Training Strategy
=================

This section describes the training configuration, data preparation pipeline, and optimization strategies for RTnn.

Data Preparation
----------------

RTnn processes NetCDF files containing LSM data with the naming convention:
`rtnetcdf_{processor_rank:03d}_{year}.nc`

.. figure:: ../../images/canopy.png
   :width: 80%
   :align: center

   Structure of the vegetation canopy

**Vertical Canopy Structure:**

The model simulates radiative transfer through multiple vertical layers (default: 10 layers), representing different heights within the vegetation canopy. Each layer has its own optical properties (leaf area index, single scattering albedo, etc.) that influence radiation propagation.

**Processor Rank Distribution:**

Data is distributed across multiple processor ranks (for example 16 ranks). For training, a random subset (60%) is selected in each epoch to reduce bias and improve generalization.
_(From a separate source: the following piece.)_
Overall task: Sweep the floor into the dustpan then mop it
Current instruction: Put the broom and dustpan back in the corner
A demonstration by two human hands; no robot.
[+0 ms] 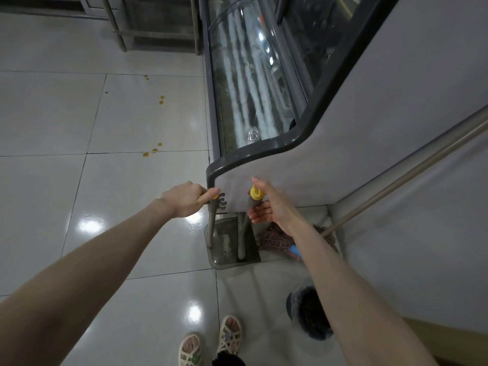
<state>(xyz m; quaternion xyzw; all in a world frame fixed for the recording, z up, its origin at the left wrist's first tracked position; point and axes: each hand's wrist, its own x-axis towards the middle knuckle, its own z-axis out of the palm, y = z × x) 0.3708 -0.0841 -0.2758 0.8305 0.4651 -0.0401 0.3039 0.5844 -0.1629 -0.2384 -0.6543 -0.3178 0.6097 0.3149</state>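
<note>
Left hand (184,198) is closed round the yellow-tipped handle of the dustpan (232,244), which stands on the tiled floor (79,128) against the near corner of the display cabinet (264,101). Right hand (269,207) is held open, fingers spread, just beside the yellow cap of the broom handle (255,193); whether it is touched cannot be told. The mop (274,237) is leaned in the gap beyond, its pole running up to the right edge. The tools are judged to be only now taken up, with sweeping not yet begun: orange spots (161,99) lie on the floor well apart from the pan. Next, the broom handle is to be closed upon and both tools lifted clear. The broom head cannot be made out, and a dark bucket (307,313) is partly hidden by the right forearm.
</note>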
.. figure:: ../../images/random_rank.png
   :width: 70%
   :align: center

   Example of randomly selected MPI blocks used during training

**Random Spatial Mapping:**

- During training, a new random spatial mapping is generated for each time step
- 60% of processor ranks are randomly selected (data augmentation)
- The same mapping applies to all spatial batches within a time step
- Validation/testing uses 100% of processor ranks (deterministic)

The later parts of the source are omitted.